This thesis surveys a pair of topics which both depend on holomorphic functions and Banach Algebras.
Firstly, the prerequisite background knowledge common to both such as holomorphic functions, Banach spaces and algebras, and module theory is provided.

Secondly, KMS states arising on Cuntz-Krieger algebras are described. A Cuntz-Krieger graph algebra A is the universal C^* algebra satisfying certain defining relations between its partial isometries p_v which are derived from the directed graph. It becomes a C^* dynamical system when equipped with a gauge action a_t defined on partial isometries by a_t(p_v) = e^{it}p_v. Its KMS states can now be studied. (The KMS condition arises in physics in which it is a local equilibrium condition for the states of the operator algebra generated by local observables with the action of conjugation by the (time) evolution operator U_t = e^{it H}.) Examples including KMS states on matrix algebras and the generalization of Cuntz-Krieger algebras to Cuntz-Pimsner algebras are provided.

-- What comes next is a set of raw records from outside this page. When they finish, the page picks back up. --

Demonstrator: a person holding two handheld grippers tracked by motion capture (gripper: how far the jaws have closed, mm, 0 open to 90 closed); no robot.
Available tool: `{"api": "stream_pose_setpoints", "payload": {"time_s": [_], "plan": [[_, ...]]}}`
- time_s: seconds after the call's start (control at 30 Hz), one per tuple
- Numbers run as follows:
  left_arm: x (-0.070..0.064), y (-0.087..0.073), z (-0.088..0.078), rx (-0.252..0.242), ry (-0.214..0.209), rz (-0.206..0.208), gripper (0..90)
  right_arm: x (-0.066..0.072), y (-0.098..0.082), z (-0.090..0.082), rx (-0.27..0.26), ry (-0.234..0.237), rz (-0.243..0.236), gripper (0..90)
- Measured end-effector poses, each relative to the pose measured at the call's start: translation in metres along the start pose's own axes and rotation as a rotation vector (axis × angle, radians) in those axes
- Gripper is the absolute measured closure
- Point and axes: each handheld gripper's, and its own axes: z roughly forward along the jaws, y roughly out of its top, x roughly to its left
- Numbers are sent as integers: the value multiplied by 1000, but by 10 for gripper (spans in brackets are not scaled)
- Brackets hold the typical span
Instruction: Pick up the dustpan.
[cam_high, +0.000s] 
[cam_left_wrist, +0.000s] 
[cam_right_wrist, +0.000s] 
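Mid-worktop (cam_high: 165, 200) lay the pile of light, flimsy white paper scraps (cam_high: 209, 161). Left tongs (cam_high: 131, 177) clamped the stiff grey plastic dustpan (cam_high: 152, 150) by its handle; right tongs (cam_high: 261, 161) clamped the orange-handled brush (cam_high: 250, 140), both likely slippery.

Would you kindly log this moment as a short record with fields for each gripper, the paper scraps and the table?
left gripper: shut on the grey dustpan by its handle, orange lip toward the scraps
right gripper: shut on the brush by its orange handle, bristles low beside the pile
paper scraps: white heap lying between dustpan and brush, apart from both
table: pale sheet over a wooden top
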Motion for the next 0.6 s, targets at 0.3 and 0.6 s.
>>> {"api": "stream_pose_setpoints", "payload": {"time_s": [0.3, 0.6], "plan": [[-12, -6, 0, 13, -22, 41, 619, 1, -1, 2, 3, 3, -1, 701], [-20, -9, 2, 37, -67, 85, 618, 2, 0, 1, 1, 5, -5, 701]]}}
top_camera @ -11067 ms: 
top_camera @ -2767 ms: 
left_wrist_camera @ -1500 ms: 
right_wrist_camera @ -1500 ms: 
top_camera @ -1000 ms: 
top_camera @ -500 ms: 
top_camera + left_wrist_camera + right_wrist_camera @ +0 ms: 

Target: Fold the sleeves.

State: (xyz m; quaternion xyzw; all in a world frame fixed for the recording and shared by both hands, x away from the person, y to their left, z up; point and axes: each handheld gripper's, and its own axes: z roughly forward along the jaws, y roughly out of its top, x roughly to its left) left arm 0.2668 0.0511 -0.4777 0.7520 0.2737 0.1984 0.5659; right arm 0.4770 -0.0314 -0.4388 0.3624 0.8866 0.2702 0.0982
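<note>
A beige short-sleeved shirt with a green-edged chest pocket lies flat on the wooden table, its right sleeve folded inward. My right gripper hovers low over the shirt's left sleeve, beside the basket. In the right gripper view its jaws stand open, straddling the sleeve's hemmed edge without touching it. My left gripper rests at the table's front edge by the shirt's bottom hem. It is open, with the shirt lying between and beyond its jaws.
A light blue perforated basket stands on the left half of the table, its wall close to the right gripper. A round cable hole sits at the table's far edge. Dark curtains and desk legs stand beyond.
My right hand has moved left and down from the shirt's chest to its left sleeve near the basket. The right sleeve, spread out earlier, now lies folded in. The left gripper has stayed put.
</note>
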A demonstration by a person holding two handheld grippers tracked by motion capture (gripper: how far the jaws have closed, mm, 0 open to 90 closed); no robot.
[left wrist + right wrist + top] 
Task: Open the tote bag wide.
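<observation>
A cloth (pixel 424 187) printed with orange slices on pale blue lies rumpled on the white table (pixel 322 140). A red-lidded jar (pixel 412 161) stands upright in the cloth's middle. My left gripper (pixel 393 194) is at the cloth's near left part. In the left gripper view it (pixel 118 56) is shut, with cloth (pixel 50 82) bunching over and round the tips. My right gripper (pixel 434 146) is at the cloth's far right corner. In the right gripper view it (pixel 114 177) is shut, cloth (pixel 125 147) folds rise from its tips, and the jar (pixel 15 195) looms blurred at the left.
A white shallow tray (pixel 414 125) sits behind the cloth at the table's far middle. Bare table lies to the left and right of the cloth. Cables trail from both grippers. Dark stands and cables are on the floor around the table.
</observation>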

Thirdly, algebras of bounded holomorphic functions are discussed. The maximal ideal space for an algebra of bounded holomorphic functions on a Riemann surface R is described. (In particular, this holds for domains in the complex plane C.) By the correspondence between maximal ideals and algebra homomorphism to C, the maximal ideal space may be equipped with its induced weak* topology which is known as the Gelfand topology. A couple of interesting problems are the corona problem and the complement problem. The corona problem concerns whether the point evaluations (functionals induced by the canonical map R \to H^(R)*) are weak-star dense in the algebra of continous functions on the maximal ideal space and the complement problem concerns whether a nonsquare matrix in the algebra H^(R) can be augmented to become a unipotent matrix of the algebra. Wolff's proof of the corona theorem for the open unit disk D is given.